Task statement = All lines in the material containing the word "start" need to be copied.
++++++++
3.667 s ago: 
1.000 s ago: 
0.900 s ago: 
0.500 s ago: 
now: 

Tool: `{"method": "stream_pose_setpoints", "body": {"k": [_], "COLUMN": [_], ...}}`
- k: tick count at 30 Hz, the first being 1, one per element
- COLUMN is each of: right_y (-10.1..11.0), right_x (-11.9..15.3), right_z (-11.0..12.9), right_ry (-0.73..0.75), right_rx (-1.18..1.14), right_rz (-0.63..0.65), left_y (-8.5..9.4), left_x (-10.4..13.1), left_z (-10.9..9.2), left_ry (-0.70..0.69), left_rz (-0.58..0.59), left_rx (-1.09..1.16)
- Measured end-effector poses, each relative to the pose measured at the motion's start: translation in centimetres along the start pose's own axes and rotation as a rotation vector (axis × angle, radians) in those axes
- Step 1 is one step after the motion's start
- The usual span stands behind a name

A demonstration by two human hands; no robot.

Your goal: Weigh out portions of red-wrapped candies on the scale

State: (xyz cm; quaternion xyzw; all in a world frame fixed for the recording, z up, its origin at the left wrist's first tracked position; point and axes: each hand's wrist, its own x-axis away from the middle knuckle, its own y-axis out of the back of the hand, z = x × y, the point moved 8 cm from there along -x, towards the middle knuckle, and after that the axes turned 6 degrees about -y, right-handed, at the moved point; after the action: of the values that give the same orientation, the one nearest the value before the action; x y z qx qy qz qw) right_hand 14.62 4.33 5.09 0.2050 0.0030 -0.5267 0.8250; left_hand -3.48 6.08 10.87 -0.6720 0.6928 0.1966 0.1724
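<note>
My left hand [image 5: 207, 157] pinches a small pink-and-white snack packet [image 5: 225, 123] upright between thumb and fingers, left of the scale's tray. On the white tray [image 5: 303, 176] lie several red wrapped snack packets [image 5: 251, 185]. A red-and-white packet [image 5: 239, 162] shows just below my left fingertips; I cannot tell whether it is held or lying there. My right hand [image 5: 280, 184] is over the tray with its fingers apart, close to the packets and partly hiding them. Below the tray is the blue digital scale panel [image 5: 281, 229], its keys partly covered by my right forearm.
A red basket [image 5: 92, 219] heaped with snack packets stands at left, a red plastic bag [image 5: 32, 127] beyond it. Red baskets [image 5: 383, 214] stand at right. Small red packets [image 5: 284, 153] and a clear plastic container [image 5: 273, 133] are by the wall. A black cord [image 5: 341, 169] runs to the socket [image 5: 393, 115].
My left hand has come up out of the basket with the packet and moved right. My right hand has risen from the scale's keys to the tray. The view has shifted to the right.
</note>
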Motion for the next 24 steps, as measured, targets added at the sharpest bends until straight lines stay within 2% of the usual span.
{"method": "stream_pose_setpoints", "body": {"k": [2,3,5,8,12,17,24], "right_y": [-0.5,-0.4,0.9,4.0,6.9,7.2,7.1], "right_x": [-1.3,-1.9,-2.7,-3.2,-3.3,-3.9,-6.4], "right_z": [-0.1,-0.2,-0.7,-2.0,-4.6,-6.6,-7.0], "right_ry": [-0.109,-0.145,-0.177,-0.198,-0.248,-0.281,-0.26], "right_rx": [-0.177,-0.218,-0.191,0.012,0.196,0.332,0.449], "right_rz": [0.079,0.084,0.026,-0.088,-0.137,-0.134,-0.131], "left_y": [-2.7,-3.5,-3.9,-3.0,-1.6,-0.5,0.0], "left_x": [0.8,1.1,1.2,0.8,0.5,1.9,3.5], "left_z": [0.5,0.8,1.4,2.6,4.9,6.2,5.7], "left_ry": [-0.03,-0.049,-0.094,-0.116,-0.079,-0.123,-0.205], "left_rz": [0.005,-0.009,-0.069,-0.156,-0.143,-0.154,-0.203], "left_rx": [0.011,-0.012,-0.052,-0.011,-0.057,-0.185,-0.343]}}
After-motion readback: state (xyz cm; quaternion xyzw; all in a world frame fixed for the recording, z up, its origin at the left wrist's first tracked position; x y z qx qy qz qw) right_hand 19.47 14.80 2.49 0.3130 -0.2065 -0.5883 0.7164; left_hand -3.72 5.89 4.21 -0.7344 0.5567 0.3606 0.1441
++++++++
Answer for the task =
- Measured end-effector poses, each relative to the pose measured at the motion's start: translation in centimetres along the start pose's own axes and rotation as a rotation vector (axis × angle, radians) in those axes
- Step 1 is one step after the motion's start

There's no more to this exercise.